Class Competition Info
Leaderboard score0.40983
Leaderboard team namebinduvelpula
Kaggle usernameushabinduvelpula
Code Repository URLhttps://github.com/uazhlt-ms-program/ling-582-fall-2025-class-competition-code-Binduvelpula04

Task summary

The Challenge: The goal of this competition was Authorship Verification: determining whether two distinct text snippets were written by the same author. This is a binary classification task (Label 1 for same author, 0 for different).

Why is this hard? Unlike identifying a specific author from a closed list (Authorship Attribution), verification requires the model to learn a "similarity metric" that generalizes to unseen authors. Key challenges included:

  • Topic Bias: Two snippets might share the same topic but be written by different authors (or vice versa), confusing semantic models like BERT.
  • Text Length: Many samples in the dataset contained short snippets, making it difficult to extract reliable statistical features (like average sentence length).

Exploratory data analysis

Before modeling, I analyzed the provided train.csv and test.csv to understand the input structure.

  • Snippet splitting: The raw text was provided as a single string joined by a [SNIPPET] delimiter.
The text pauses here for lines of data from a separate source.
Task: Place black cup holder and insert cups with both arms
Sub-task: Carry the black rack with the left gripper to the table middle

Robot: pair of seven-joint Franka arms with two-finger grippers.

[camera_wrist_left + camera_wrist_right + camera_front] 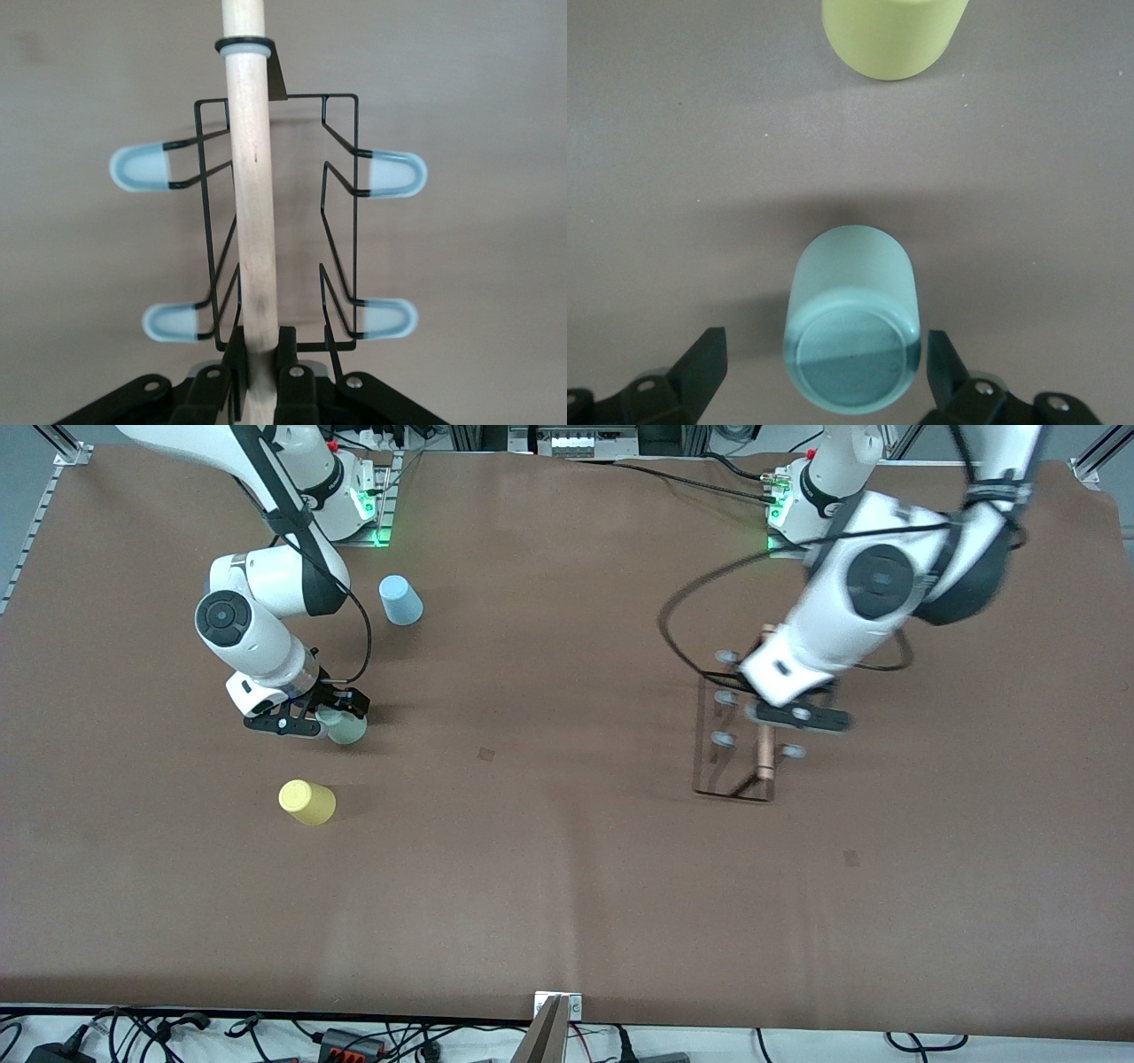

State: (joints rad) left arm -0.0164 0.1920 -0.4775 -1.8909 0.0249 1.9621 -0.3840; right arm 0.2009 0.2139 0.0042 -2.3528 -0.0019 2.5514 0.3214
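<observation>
The left pincer is clamped on the light wooden rod of the stiff, light black wire cup holder, while the right pincer, spread wide, straddles the small pale mint plastic cup, probably slippery, on the brown tabletop.

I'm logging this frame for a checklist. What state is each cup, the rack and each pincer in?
Mint green cup: upside down on the table, between the open fingers of the right pincer, not gripped.
Yellow cup: on the table, free.
Light blue cup: upside down, free.
Black cup holder: held by its wooden rod.
Left pincer: shut on the rod.
</observation>
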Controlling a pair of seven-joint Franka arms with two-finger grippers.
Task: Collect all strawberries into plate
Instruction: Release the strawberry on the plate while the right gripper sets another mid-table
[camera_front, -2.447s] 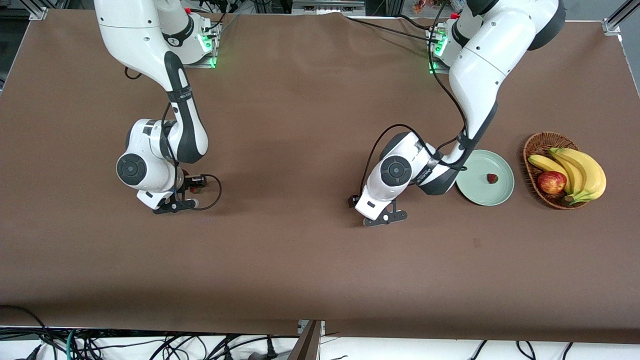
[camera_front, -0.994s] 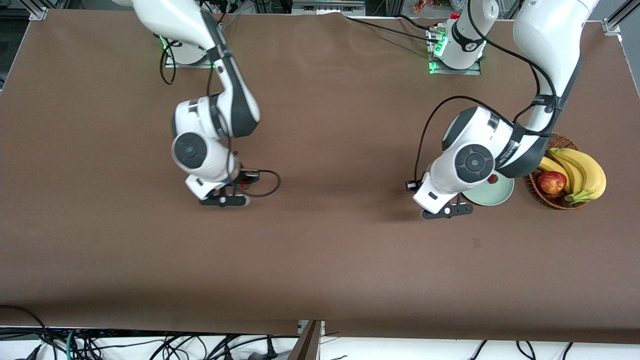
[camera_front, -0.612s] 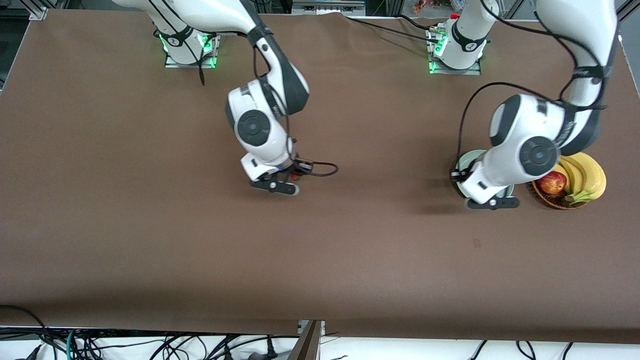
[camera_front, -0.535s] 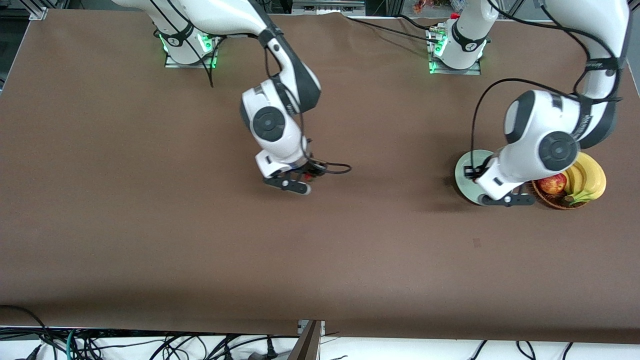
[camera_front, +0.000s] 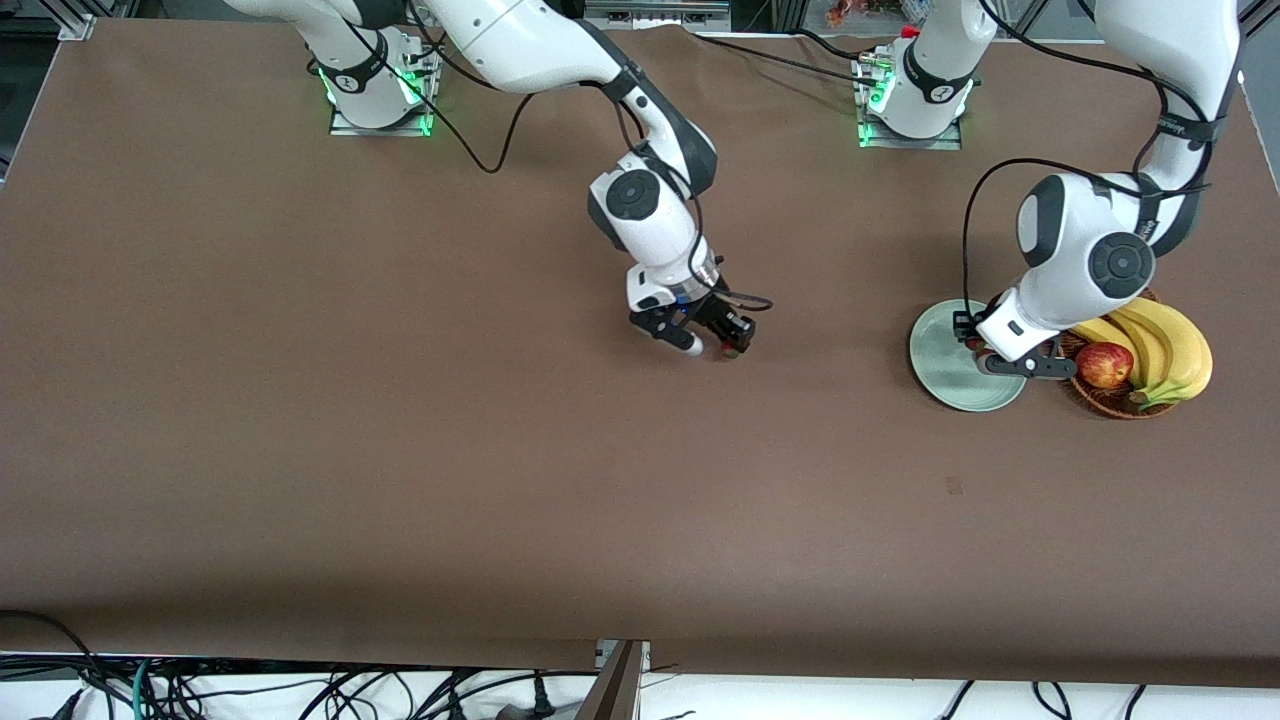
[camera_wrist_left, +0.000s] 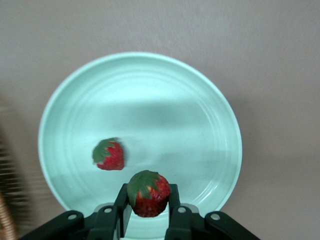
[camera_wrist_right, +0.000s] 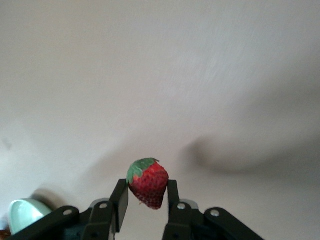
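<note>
The pale mint-green plate (camera_front: 945, 355) lies beside the basket at the left arm's end of the table. One strawberry (camera_wrist_left: 109, 155) lies on the plate (camera_wrist_left: 165, 115). My left gripper (camera_front: 1010, 364) hangs over the plate's edge toward the basket. It is shut on a second strawberry (camera_wrist_left: 148, 193). My right gripper (camera_front: 713, 347) is over the bare middle of the table, well short of the plate. It is shut on a third strawberry (camera_wrist_right: 148, 183). The plate's rim shows in a corner of the right wrist view (camera_wrist_right: 22, 212).
A brown wicker basket (camera_front: 1075, 290) holds bananas (camera_front: 1160, 340) and a red apple (camera_front: 1103, 364). It stands right beside the plate, close to my left gripper. Brown cloth covers the table.
Both arms have swung toward the left arm's end of the table. My left gripper has come over the plate with its strawberry. My right gripper has carried its strawberry to the table's middle.
</note>
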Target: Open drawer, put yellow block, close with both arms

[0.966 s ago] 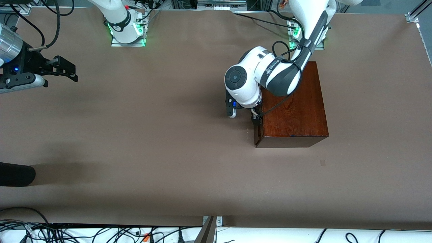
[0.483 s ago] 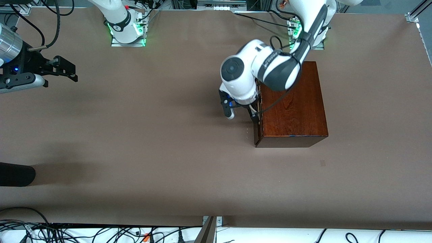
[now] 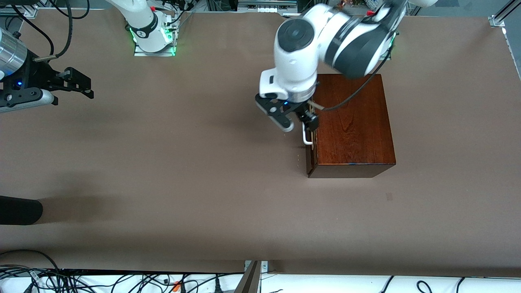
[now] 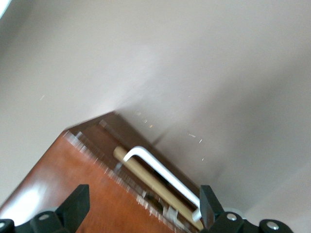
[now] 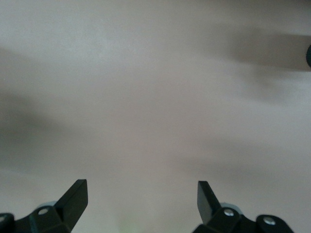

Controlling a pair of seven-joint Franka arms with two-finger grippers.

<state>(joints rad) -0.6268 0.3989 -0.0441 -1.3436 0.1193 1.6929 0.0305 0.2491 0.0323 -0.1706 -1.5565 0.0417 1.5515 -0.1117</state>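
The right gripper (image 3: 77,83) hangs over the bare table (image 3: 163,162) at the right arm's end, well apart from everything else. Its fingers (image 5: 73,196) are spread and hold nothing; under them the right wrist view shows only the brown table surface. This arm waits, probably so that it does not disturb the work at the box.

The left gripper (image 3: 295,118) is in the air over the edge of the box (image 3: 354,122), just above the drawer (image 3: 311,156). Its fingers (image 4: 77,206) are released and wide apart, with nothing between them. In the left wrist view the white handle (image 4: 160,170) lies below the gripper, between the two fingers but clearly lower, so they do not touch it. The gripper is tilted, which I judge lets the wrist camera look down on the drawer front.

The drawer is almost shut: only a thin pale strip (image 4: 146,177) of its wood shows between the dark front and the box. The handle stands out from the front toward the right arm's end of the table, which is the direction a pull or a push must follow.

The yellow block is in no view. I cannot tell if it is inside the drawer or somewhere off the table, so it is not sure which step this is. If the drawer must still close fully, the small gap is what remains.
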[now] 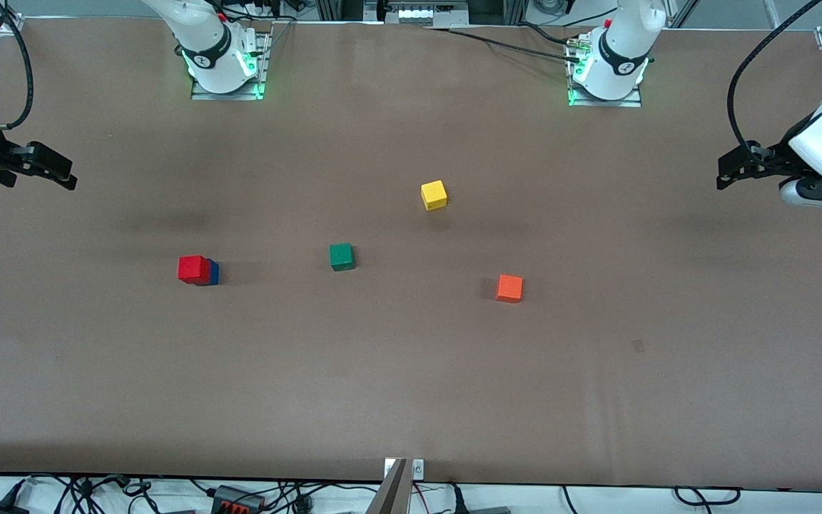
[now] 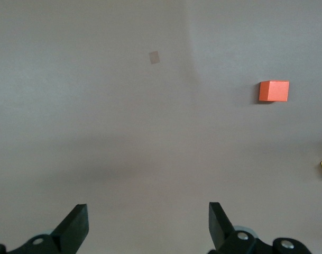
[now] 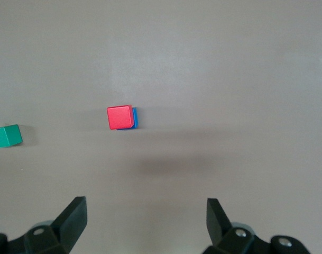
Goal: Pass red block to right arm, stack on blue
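Note:
The red block [image 1: 193, 268] sits on top of the blue block [image 1: 214, 273], toward the right arm's end of the table. Only a thin edge of the blue block shows beside the red one. The right wrist view shows the same stack, red block [image 3: 119, 117] over blue block [image 3: 134, 118]. My right gripper [image 1: 54, 169] is open and empty, raised over the right arm's end of the table, apart from the stack; its fingers [image 3: 73, 217] are spread wide. My left gripper [image 1: 725, 170] is open and empty over the left arm's end of the table, its fingers [image 2: 76, 225] spread over bare table.
A green cube [image 1: 341, 256] lies mid-table, also in the right wrist view [image 3: 6, 136]. A yellow cube [image 1: 434, 195] lies farther from the front camera. An orange cube [image 1: 509, 288] lies toward the left arm's end, also in the left wrist view [image 2: 273, 90].

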You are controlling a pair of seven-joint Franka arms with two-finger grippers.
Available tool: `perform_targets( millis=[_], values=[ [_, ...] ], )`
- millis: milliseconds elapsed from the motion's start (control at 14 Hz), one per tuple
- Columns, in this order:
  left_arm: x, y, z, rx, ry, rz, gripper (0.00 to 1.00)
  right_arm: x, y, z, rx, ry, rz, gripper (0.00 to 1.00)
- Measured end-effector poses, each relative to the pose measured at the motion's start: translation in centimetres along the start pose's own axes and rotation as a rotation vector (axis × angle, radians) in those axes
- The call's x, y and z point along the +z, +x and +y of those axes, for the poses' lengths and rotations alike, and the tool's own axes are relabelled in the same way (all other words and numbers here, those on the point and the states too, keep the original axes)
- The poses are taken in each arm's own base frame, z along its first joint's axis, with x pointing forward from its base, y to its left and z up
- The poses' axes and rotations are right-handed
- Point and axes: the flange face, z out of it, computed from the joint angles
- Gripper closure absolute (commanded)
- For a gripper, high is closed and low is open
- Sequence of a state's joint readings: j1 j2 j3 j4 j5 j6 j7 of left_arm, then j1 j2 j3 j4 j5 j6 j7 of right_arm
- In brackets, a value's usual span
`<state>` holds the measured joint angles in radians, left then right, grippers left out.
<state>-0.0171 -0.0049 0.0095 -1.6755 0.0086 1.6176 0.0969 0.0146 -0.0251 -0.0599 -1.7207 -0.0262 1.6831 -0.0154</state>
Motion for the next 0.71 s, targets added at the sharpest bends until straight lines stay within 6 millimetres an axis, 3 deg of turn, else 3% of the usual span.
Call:
perform_targets(
  millis=[500, 714],
  values=[
    [0.0, 0.0, 0.0, 0.000, 0.000, 0.000, 0.00, 0.6, -0.2, -0.1, -0.003, 0.001, -0.003, 0.00],
    [0.0, 0.0, 0.0, 0.000, 0.000, 0.000, 0.00, 1.5, -1.3, -0.1, -0.004, 0.003, 0.014, 0.00]
  ],
)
My EDA script successfully split these into s1 (Snippet 1) and s2 (Snippet 2).
  • Feature Distributions: I examined the distribution of basic stylometric features. For example, avg_word_len tends to remain stable for a given author, whereas punct_count varied significantly based on snippet length.
  • Token Length: Using the roberta-base tokenizer, I observed that concatenating both snippets often approached the 512-token limit, necessitating a truncation strategy (max_length=512) to fit the Transformer window.

Approach

Method: Hybrid Stylometry-Transformer To address the limitations of pure semantic models, I developed a Hybrid Architecture that fuses deep learning with linguistic feature engineering.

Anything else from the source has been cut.